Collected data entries

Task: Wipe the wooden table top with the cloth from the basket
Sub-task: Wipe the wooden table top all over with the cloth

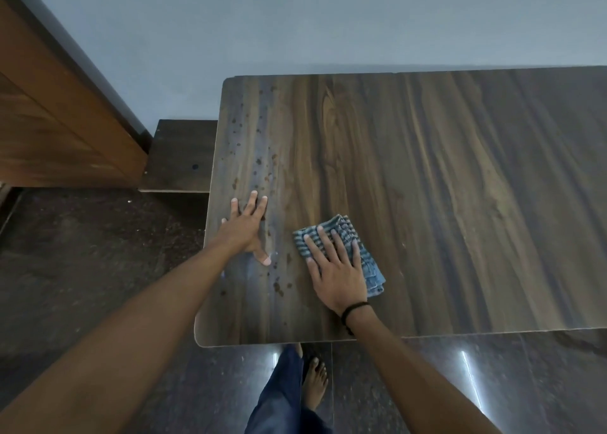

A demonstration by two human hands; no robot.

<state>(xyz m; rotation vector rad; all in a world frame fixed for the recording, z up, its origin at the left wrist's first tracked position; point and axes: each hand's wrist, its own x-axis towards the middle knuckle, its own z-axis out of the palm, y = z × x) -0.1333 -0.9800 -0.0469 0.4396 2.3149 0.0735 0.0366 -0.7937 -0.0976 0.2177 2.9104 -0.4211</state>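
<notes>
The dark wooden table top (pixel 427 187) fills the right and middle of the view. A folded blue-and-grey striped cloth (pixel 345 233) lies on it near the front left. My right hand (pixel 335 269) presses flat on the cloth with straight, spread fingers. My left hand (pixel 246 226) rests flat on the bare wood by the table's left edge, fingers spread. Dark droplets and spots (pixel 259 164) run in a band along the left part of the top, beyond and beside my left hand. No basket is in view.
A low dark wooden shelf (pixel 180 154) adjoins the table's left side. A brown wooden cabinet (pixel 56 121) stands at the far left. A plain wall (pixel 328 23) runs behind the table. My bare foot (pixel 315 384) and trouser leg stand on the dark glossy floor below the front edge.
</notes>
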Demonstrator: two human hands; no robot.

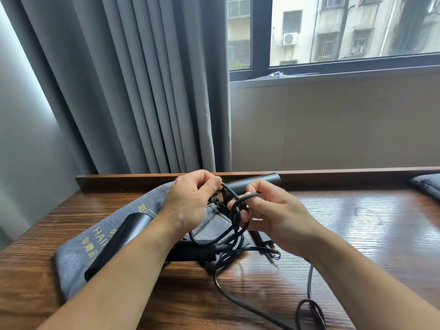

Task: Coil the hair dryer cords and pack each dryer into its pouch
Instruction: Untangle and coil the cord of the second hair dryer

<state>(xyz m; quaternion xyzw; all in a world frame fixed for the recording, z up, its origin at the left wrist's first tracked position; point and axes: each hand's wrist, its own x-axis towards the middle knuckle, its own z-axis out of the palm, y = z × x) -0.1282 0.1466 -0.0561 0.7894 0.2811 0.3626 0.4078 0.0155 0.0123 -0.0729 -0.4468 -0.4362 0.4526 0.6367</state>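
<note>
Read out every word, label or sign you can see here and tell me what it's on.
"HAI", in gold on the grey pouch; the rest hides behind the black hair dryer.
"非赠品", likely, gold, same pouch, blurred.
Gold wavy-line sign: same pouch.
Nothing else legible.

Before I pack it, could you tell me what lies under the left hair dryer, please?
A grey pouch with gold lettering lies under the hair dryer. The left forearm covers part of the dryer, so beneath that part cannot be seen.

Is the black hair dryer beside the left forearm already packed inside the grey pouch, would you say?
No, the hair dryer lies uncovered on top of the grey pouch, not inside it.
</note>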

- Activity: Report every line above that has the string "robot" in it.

- Expected answer:
A demonstration by two human hands; no robot.
Demonstrator: two human hands; no robot.

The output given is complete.